Pimelea plurinervia

Scientific classification
- Kingdom: Plantae
- Clade: Tracheophytes
- Clade: Angiosperms
- Clade: Eudicots
- Clade: Rosids
- Order: Malvales
- Family: Thymelaeaceae
- Genus: Pimelea
- Species: P. plurinervia
- Binomial name: Pimelea plurinervia A.R.Bean

= Pimelea plurinervia =

- Genus: Pimelea
- Species: plurinervia
- Authority: A.R.Bean

Species of shrub

Pimelea plurinervia is a species of flowering plant in the family Thymelaeaceae and is endemic to north-eastern Queensland. It is a shrub with densely hairy young stems, elliptic leaves and heads of 24 to 45 white, tube-shaped flowers.

==Description==
Pimelea plurinervia is a shrub that typically grows to a height of 0.5–1 m and has hairy young stems. The leaves are arranged alternately along the branches, elliptic, lance-shaped of egg-shaped with the narrower end towards the base, 21–58 mm long and 6.5–14 mm wide, on a petiole 1.5–2.8 mm long. The upper surface of the leaves is sometimes hairy, the lower surface with hairs pressed against the surface. The flowers are borne on the ends of branches in heads of 8 to 18 on a densely hairy rachis 2–4 mm long, each flower on a pedicel 0.8–1.3 mm long.
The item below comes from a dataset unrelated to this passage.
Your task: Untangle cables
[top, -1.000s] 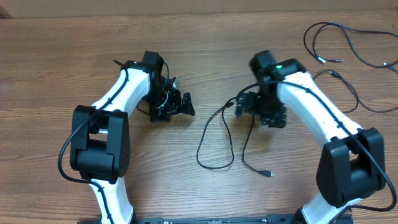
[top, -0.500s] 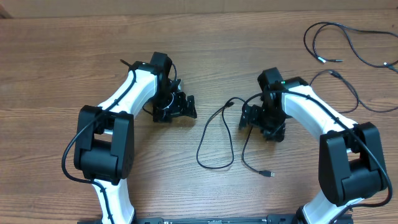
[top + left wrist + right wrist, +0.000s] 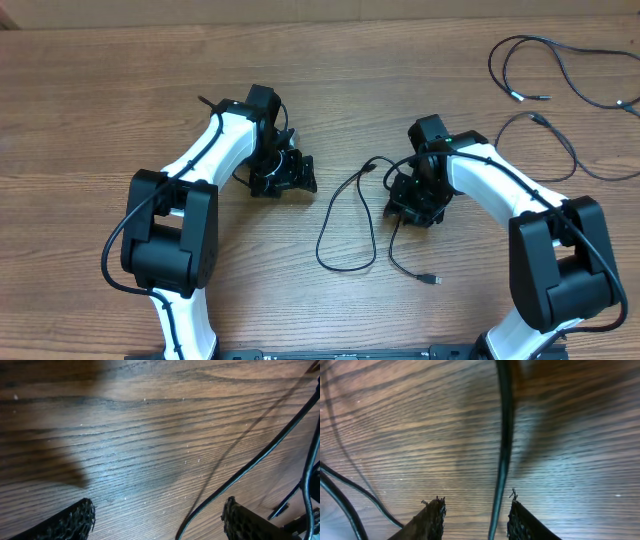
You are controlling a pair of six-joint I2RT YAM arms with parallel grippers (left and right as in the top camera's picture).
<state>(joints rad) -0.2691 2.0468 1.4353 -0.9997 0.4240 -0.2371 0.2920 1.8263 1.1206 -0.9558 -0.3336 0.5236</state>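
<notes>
- The left gripper (image 3: pixel 288 176) sits low over the wooden table (image 3: pixel 90 110), left of centre, its tip aimed toward the middle.
- In the left wrist view its two fingertips (image 3: pixel 72 521) stand spread wide, one near each lower corner. A thin black cord (image 3: pixel 260 455) runs diagonally through the gap, nearer the right-hand tip, and touches neither. Nothing is gripped. More dark cords crowd the right edge of that view; which they are I cannot tell.
- Between the two arms lies the middle cable (image 3: pixel 320 245), a long loose loop flat on the wood. One small plug (image 3: pixel 371 165) lies at its top, near the right arm. A second plug (image 3: pixel 432 280) ends a strand that trails toward the near edge.
- The right gripper (image 3: pixel 412 203) is down at the right part of that cable, where the trailing strand begins.
- From the right wrist camera its fingertips (image 3: pixel 430 519) stand partly apart, a much narrower gap than the left pair. The middle cable (image 3: pixel 504 435) runs straight up the picture between them, closer to the right-hand tip. A sliver of wood shows on either side of it, so the pads bracket the cable without pinching it.
- In the table's far right corner lie the far cables (image 3: pixel 492 62), loose open curves well apart from both grippers and from the middle cable. Whether they cross one another I cannot tell.
</notes>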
The flowers are sometimes female, the floral tube 4.5–8.8 mm long and white, the sepals 1.6–3.7 mm long and spread widely apart. Flowering occurs from August to February, and the seeds are oval, black and 3.0–4.1 mm long.

==Taxonomy==
Pimelea plurinervia was first formally described in 2017 by Anthony Bean in the journal Austrobaileya from specimens he collected in Hinchinbrook Island National Park in 1991. The specific epithet (plurinervia) means "many veins", referring to the veins on the leaves.

==Distribution and habitat==
This pimelea grows in wet forest and on the edges of rainforest on Hinchinbrook Island and nearby mainland areas, and near Tully Falls south of Ravenshoe.